How To Get Started With CrossFit

How To Get Started With CrossFit


With a fearsome reputation for laying down highly demanding physical challenges, CrossFit has attracted a cult following. Perhaps your friends are obsessed with it and you’re intrigued to see if it’s as intense as they say. In the name of demystifying it for the uninitiated, we caught up with two of London’s leading coaches to find out more…

Starting any new exercise can be daunting, but entering a ‘box’ (the CrossFit equivalent of a gym) can be particularly nerve-wracking. CrossFit borrows movements from a variety of sports including weightlifting, powerlifting, gymnastics and rowing. The brainchild of former gymnast Greg Glassman, its goal is to boost your fitness and help you move better by performing functional movements at a high intensity. Workouts change constantly – you’ll never do the same one twice – to keep your body guessing and working every muscle. Debs Manlove, a coach at WIT who has been teaching CrossFit for eight years, says it is a great way to support mental wellbeing, not just through exercise but through the sense of community it can build.


“No CrossFit box is created equal,” says weightlifting and strength coach Khrys Speed. “Environment is everything, so look for a box with a good community and good coaches. The best way to see if a box has these two things is to look at how the members of each box perform, and how they speak about the coaches and the box in general. Most boxes also have trial offers, so take advantage of these, go with a friend and see how you get on. The best time to try a new box is a Saturday as there’s always a great vibe then.”


“CrossFit is for everyone,” Debs says. “Whether you’ve never set foot in a gym before or are a professional athlete, CrossFit will improve your fitness. However, you do have to be willing to work hard to get the most out of your experience.” Khrys adds that you’ll need to enjoy working in a team, as CrossFit is all about the group experience, albeit in an individual way. “CrossFit is great if you struggle to motivate yourself to train solo. With CrossFit, you can work on yourself whilst being in a team – it’s the perfect combination.”

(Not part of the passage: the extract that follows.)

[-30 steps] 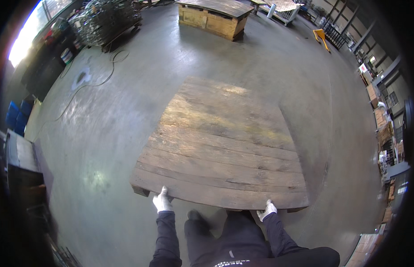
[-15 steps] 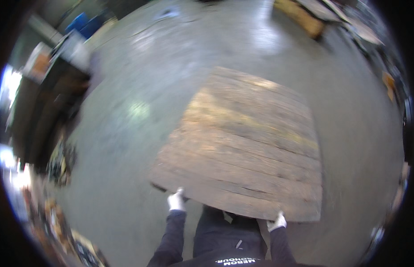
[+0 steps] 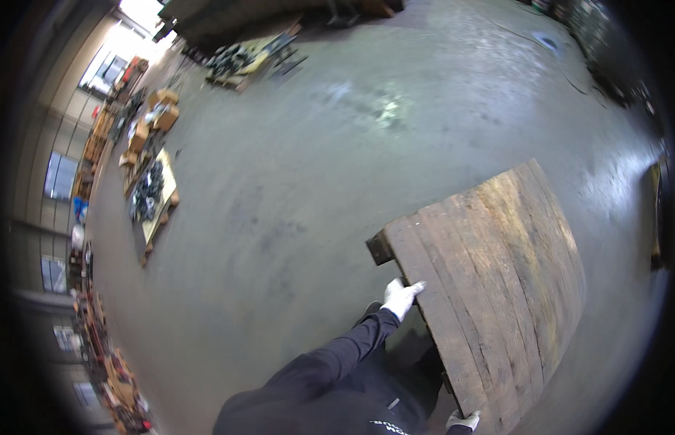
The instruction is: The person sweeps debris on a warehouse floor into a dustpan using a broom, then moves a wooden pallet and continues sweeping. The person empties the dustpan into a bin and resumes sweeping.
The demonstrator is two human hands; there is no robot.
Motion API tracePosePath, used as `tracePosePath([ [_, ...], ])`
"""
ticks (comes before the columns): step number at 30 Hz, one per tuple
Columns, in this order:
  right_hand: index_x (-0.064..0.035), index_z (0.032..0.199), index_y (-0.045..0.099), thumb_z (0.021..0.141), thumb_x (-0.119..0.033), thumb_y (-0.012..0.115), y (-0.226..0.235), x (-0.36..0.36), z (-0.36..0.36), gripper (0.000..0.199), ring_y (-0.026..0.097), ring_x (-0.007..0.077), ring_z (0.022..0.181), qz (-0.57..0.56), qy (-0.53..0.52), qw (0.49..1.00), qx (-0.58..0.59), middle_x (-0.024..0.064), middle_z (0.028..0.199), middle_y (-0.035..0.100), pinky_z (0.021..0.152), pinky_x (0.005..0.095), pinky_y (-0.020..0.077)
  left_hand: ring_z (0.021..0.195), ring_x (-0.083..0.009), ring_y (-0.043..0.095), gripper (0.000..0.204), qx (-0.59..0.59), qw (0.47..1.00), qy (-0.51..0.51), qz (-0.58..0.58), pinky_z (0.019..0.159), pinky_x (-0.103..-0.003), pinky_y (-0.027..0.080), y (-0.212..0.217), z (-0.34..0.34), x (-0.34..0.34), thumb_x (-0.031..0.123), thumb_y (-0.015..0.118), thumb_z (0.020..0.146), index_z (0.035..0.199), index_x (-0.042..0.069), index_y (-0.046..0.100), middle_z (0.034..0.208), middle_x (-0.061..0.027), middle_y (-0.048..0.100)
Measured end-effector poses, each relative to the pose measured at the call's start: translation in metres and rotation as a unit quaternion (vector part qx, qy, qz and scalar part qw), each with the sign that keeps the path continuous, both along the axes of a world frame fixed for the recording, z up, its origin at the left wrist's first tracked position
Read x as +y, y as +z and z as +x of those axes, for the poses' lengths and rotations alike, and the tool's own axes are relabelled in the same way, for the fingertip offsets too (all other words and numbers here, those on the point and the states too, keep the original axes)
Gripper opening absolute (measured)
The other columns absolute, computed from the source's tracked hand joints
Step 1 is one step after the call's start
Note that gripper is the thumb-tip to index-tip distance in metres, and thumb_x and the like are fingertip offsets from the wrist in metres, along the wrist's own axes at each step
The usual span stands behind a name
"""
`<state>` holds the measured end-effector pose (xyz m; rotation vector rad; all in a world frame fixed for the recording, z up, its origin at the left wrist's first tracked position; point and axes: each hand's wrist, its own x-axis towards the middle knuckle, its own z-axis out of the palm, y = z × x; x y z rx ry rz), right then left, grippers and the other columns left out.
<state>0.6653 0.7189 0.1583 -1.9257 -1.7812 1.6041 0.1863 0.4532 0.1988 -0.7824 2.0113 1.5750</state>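
A worn wooden pallet with a planked top lies across the lower right of the head view, close to my body. My left hand, in a white glove, grips its near edge, the thumb over the top boards and the other fingers hidden beneath. Farther down the same edge my right hand, also white-gloved, holds on with its thumb on top; its other fingers are mostly hidden. A block of the pallet's underside shows at the corner beyond my left hand.
Grey concrete floor spreads ahead and left. Pallets with dark metal parts and cardboard boxes stand at the left. Another loaded pallet sits far off by a large dark structure. A hose lies on the floor at far right.
My view has swung left, bringing the left wall and the loaded pallets into sight. The pallet now appears farther right and turned, with both hands still holding its near edge.
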Motion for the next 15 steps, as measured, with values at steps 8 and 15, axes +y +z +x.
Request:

Lots of brands have jumped on the CrossFit bandwagon to sell branded clothes and kit, but this isn’t a prerequisite for getting started. The correct shoes are the most important piece of kit you’ll need, as you could be taking on weightlifting moves, jogging and doing squat jumps in any workout. Invest in a pair of trainers designed for conditioning like the new Nike Air Zoom SuperRep.


CrossFit is full of its own lingo. None of which is more important than the ‘WOD’ (Workout of the Day). Scribbled on whiteboards in CrossFit boxes across the country every morning, the WOD is the first thing you’ll see when you walk into the box. You may also hear the term ‘Rx’, which refers to the way a workout should be completed, with set weights and times/reps. For example, if you Rx a WOD, it means you completed the workout exactly how it was written. Alternatively, you can ‘scale’ a workout, which can involve reducing the weights or swapping out an exercise. Also keep an eye out for ‘pood’, a Russian term which is a unit of measurement equalling just over 16kg; ‘MetCon’, short for metabolic conditioning, a workout which consists of bodyweight moves and circuits; and ‘AMRAP’, acronym for ‘as many rounds as possible’ – a common directive in WODs.

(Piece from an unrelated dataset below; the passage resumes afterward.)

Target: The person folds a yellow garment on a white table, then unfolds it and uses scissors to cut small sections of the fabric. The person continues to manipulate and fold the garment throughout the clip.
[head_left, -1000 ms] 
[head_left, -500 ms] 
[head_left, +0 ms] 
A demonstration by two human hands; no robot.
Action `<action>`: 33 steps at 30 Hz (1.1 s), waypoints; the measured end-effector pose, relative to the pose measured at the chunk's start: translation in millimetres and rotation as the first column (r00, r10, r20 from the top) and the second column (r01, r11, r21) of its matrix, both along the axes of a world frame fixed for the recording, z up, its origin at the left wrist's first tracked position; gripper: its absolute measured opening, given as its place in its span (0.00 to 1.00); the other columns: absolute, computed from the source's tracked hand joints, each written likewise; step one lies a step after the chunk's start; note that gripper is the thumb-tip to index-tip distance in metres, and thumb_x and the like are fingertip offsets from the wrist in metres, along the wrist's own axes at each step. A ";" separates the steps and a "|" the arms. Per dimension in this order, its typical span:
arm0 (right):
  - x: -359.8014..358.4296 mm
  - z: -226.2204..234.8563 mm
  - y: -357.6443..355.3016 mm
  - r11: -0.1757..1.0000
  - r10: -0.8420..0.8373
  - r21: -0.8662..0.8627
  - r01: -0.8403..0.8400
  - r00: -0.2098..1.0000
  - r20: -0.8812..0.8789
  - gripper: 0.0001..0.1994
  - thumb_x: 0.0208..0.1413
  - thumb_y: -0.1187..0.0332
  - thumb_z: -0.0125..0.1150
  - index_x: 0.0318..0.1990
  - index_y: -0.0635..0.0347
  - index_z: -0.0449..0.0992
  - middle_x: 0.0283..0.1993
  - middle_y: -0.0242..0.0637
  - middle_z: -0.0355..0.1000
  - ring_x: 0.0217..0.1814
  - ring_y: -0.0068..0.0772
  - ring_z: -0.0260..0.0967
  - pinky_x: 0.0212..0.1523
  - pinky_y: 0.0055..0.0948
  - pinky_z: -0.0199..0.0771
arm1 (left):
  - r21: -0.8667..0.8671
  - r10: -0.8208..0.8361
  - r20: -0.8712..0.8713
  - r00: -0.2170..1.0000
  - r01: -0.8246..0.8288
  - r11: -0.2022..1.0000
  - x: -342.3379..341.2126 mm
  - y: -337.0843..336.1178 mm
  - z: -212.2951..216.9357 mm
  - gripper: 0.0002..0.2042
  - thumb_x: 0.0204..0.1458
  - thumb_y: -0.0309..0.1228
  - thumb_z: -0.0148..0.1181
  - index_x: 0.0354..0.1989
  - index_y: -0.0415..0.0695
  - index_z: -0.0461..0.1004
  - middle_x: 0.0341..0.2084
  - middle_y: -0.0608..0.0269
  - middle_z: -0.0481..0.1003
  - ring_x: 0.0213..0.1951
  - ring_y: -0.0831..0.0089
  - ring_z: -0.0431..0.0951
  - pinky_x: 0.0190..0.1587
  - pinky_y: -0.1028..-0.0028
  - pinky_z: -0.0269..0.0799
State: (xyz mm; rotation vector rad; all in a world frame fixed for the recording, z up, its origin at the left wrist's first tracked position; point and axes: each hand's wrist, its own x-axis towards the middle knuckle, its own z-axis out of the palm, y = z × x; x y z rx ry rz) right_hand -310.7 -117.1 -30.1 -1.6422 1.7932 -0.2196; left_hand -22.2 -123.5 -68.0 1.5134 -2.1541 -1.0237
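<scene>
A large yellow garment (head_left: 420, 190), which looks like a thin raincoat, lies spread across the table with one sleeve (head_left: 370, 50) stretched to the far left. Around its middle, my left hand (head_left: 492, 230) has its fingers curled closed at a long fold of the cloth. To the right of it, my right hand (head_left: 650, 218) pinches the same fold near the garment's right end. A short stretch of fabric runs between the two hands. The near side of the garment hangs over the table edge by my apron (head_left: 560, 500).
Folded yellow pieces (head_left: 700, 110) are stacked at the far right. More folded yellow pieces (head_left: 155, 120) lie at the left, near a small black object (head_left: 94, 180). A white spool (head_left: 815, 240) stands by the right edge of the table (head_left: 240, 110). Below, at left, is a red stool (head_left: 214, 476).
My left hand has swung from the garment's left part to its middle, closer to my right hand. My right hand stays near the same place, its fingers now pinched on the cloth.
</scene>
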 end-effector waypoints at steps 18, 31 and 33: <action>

Rhabdomyolysis, a condition that causes muscle tissue to break down and release kidney-damaging waste into the bloodstream, has been linked to CrossFit. However, experts say the dangers of CrossFit may be overhyped, and that pushing yourself too hard in any workout – not just CrossFit –can cause problems. Don’t forget to warm-up: experts say you should also perform mobility drills and exercises to help with recovery, range of motion and preparation for WODs. Most CrossFit gyms have set time aside for MobilityWODs but, if yours doesn’t, check out for some simple exercises you can do at home or in the box before your class.


Most boxes offer beginner sessions, which are heavily focused on form and safety over any competitive or strenuous training. Book in to as many of these initial sessions as you need to feel confident with the movements, or until your trainer feels you’re ready to progress to the more full-on WOD sessions.


No matter how fit you are, with its high-intensity, complex movements and heavy loads, CrossFit is a challenge, so don’t feel the pressure to keep up with the guy next to you, or you run the risk of injury. “Don’t feel the pressure to rush into skills, weights or WODs you don’t feel like you’re ready for as this is when injuries happen,” Khrys explains. “Remember the person who can train the longest without an injury gets the fittest and strongest, so be smart with your training for the best results,” he says. Debs agrees: “Unless you’re aiming to be a competitive athlete, keep your eyes on the long game. Consistently attending class, working on mobility and technique will serve you better in ten years than trying to go from 0 to 100 in your first few months of training.”